Return the full listing unchanged, apart from leaving out its images.

DATA BLOCK
=== Begin Enclosure ===

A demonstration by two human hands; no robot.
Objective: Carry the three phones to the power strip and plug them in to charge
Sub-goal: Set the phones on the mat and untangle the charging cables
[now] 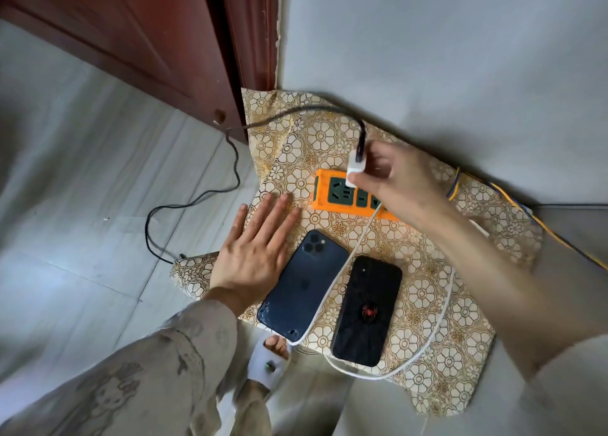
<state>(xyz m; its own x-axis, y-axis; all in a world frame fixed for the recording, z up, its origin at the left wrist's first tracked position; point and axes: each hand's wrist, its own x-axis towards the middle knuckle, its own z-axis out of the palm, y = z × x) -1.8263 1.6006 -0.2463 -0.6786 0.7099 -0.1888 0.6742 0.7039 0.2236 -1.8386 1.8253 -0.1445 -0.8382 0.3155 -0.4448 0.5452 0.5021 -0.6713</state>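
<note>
Sandalled foot (268, 360) on pale tiles (82, 178), beside floral cushion (427, 304), grey wall (427, 57)

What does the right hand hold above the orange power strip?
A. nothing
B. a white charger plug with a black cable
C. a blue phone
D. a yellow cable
B: the right hand pinches the white charger plug, black cable attached, over the orange power strip.

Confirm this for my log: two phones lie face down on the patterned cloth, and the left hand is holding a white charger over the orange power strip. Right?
Not quite. The head view shows the right hand holding the white charger over the orange power strip; the left hand lies flat on the patterned cloth. The two phones do lie face down.
</note>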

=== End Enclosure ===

TASK OUTPUT
A demonstration by two human hands; no robot.
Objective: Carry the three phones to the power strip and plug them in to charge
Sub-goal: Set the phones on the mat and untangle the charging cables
[now] 
<state>(xyz m; its own x-axis, y-axis; all in a world frame fixed for the recording, z up, its origin at the left wrist's first tracked position; point and axes: each hand's wrist, its own x-axis towards the middle knuckle, its own z-axis out of the palm, y = z × x) -1.8263 1.6006 -0.2463 -0.6786 0.7099 -0.1888 0.6742 0.7039 0.2236 -1.8386 1.8253 -0.1445 -0.8382 0.3155 -0.4448 0.5452 0.5021 -0.6713</state>
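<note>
Sandalled foot (268, 360) on pale tiles (82, 178), beside floral cushion (427, 304), grey wall (427, 57)

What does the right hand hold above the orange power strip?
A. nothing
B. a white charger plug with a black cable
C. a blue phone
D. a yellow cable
B: the right hand pinches the white charger plug, black cable attached, over the orange power strip.

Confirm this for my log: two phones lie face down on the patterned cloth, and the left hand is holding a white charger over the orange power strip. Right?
Not quite. The head view shows the right hand holding the white charger over the orange power strip; the left hand lies flat on the patterned cloth. The two phones do lie face down.
</note>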

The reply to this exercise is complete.